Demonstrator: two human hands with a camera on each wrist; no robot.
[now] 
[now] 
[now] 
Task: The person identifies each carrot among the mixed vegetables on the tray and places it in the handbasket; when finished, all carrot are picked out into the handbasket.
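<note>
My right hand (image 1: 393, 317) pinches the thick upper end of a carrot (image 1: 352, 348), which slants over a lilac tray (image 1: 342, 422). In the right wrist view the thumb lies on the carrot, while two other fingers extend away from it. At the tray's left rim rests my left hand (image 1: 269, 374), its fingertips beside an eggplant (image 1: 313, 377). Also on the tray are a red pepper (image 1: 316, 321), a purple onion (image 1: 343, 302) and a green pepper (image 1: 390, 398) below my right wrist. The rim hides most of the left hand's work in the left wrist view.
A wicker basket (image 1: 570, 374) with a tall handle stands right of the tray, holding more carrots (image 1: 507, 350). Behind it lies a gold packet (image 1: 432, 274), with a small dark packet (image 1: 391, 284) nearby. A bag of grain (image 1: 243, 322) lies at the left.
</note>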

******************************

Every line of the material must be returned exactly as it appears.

WRITTEN SOLUTION -
Demonstrator: two human hands with a camera on each wrist; no robot.
[now] 
[now] 
[now] 
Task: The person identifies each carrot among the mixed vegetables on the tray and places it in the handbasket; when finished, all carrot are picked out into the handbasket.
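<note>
My right hand (image 1: 393, 317) pinches the thick upper end of a carrot (image 1: 352, 348), which slants over a lilac tray (image 1: 342, 422). In the right wrist view the thumb lies on the carrot, while two other fingers extend away from it. At the tray's left rim rests my left hand (image 1: 269, 374), its fingertips beside an eggplant (image 1: 313, 377). Also on the tray are a red pepper (image 1: 316, 321), a purple onion (image 1: 343, 302) and a green pepper (image 1: 390, 398) below my right wrist. The rim hides most of the left hand's work in the left wrist view.
A wicker basket (image 1: 570, 374) with a tall handle stands right of the tray, holding more carrots (image 1: 507, 350). Behind it lies a gold packet (image 1: 432, 274), with a small dark packet (image 1: 391, 284) nearby. A bag of grain (image 1: 243, 322) lies at the left.
</note>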

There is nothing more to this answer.